▶ Stored records:
----------------------------------------

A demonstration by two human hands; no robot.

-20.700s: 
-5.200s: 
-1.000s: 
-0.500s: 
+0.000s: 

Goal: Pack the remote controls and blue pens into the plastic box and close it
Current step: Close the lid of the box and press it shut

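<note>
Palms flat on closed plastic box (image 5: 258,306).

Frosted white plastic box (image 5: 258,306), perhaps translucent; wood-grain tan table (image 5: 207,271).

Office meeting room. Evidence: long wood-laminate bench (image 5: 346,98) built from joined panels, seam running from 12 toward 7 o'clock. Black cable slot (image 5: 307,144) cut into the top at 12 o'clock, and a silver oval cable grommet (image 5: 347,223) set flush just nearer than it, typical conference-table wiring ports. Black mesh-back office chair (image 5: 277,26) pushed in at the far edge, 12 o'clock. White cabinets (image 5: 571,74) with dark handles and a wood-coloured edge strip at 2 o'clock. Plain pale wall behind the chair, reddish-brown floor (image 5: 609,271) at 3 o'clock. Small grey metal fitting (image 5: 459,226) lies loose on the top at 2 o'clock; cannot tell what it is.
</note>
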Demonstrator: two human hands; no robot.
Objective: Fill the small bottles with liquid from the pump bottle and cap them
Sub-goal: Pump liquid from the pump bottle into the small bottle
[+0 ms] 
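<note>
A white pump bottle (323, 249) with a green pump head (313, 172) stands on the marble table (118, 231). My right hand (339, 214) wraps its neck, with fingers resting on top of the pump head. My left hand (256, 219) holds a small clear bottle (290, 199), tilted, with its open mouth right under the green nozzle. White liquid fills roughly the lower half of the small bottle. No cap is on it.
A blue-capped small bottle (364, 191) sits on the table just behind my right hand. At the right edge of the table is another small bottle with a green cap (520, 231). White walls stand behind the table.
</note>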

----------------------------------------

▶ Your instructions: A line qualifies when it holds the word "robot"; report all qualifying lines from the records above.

▶ Result below:
A demonstration by two human hands; no robot.
Demonstrator: two human hands; no robot.

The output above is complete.